=== Activity ===
Search the data for the word "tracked" and copy every line that contains it.
• • • •
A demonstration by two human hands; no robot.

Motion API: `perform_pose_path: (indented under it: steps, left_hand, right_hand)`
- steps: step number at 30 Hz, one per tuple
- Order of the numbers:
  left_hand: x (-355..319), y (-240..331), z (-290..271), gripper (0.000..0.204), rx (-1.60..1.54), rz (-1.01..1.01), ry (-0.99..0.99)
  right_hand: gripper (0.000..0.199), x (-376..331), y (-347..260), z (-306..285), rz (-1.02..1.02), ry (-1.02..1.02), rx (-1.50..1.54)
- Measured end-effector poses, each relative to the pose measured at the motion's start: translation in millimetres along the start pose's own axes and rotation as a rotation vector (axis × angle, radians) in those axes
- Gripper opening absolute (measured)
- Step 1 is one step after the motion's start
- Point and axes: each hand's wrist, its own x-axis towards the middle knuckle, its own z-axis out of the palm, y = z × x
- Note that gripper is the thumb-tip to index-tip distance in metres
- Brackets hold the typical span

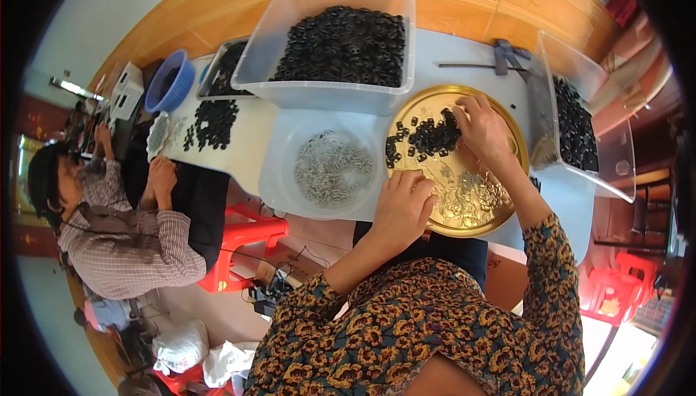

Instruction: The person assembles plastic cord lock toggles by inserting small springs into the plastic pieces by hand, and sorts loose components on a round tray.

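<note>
Left hand (403, 204) rests curled on gold tray (500, 211), grip unclear; right hand (480, 126) pinches black rings (433, 137); clear tub (290, 84) far holds more

A blue basket (168, 80) and red stool (243, 240) flank a seated co-worker (123, 240) in a checked shirt.
</note>
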Motion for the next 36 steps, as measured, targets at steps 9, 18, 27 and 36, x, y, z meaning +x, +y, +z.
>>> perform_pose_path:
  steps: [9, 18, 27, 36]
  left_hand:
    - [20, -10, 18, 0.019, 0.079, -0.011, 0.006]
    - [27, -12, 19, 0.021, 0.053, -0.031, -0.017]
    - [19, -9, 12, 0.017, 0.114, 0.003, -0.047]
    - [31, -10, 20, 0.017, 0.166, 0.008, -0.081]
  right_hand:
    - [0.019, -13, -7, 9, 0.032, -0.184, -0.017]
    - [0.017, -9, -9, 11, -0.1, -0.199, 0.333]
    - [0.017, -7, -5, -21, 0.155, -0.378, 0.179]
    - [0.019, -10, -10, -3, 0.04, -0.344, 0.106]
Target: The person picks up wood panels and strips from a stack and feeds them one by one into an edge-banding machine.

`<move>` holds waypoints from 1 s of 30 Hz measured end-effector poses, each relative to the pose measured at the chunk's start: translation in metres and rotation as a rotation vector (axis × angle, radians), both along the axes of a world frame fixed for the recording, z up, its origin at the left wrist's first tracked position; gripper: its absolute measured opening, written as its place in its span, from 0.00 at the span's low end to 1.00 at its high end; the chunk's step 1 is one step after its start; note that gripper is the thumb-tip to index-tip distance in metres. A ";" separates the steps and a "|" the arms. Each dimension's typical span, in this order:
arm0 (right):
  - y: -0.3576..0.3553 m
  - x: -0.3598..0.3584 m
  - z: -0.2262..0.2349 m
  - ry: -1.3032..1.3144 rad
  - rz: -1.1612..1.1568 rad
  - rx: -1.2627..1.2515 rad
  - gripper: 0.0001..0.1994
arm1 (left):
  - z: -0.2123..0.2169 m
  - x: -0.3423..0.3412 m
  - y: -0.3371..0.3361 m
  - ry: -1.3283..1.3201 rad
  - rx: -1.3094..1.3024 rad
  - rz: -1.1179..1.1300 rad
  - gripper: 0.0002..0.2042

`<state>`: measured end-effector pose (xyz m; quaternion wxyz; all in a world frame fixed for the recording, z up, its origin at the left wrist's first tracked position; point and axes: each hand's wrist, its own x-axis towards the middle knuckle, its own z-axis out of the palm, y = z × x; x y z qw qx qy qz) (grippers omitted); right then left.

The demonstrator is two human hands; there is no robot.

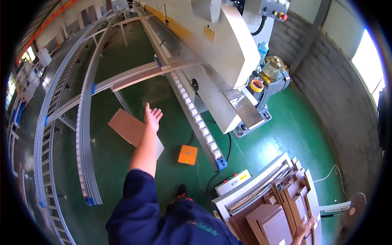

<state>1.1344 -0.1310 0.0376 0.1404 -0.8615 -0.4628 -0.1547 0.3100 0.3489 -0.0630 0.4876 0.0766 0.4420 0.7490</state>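
Observation:
My left hand [152, 117] reaches out over the floor, palm up, fingers spread and nothing in them. Beneath that forearm lies a flat brown panel [125, 124], its middle hidden by my arm. Beyond the hand, a long narrow brown board [143, 78] rests across the conveyor rails, its far end at the large white machine [234, 45]. At the lower right my right hand [304, 228] touches the upright stack of brown panels [292, 190], fingers apart; I cannot see it grip one. Nearer me, a group of shorter panels [267, 224] leans in the same cart.
The white-edged cart [222, 203] holds the panels. A roller rail [198, 118] runs along the machine, with more conveyor rails [83, 134] at left. An orange box [188, 155] sits on the green floor. A motor unit [275, 83] stands right of the machine, near a grey wall [326, 77].

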 end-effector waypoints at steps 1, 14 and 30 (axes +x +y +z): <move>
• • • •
=== Response to the exercise ===
`<move>` holds waypoints from 1 s of 30 Hz measured end-effector poses, each relative to the pose measured at the chunk's start: translation in metres and rotation as a rotation vector (axis × angle, radians), both along the axes of a world frame fixed for the recording, z up, its origin at the left wrist's first tracked position; gripper: its absolute measured opening, written as its place in its span, from 0.00 at the span's low end to 1.00 at its high end; the chunk's step 1 is one step after its start; note that gripper is the thumb-tip to index-tip distance in metres. A ";" separates the steps and a "|" the arms. Each dimension's typical span, in this order:
`<state>`: measured end-effector pose (xyz m; quaternion wxyz; all in a world frame fixed for the recording, z up, its origin at the left wrist's first tracked position; point and axes: each hand's wrist, its own x-axis towards the middle knuckle, its own z-axis out of the palm, y = z × x; x y z qw qx qy qz) (grippers omitted); right then left.

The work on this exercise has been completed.